Dataset excerpt
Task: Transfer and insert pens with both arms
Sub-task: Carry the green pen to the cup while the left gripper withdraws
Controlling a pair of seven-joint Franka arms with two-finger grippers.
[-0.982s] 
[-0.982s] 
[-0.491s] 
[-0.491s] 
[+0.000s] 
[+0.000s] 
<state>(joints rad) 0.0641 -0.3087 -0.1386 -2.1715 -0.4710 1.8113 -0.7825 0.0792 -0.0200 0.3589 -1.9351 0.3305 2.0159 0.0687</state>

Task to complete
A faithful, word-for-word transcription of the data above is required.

Solution to the exercise
Task: Transfer and insert pens with both arms
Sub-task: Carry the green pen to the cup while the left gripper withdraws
Controlling a pair of seven-joint Franka arms with two-finger grippers.
[-0.982s] 
[-0.982s] 
[-0.491s] 
[-0.491s] 
[+0.000s] 
[+0.000s] 
<state>(joints rad) 0.0641 -0.3087 -0.1386 -2.1715 -0.4710 1.8113 -0.7825 0.0792 -0.0200 0.3589 -1.9351 0.3305 2.0159 0.0687</state>

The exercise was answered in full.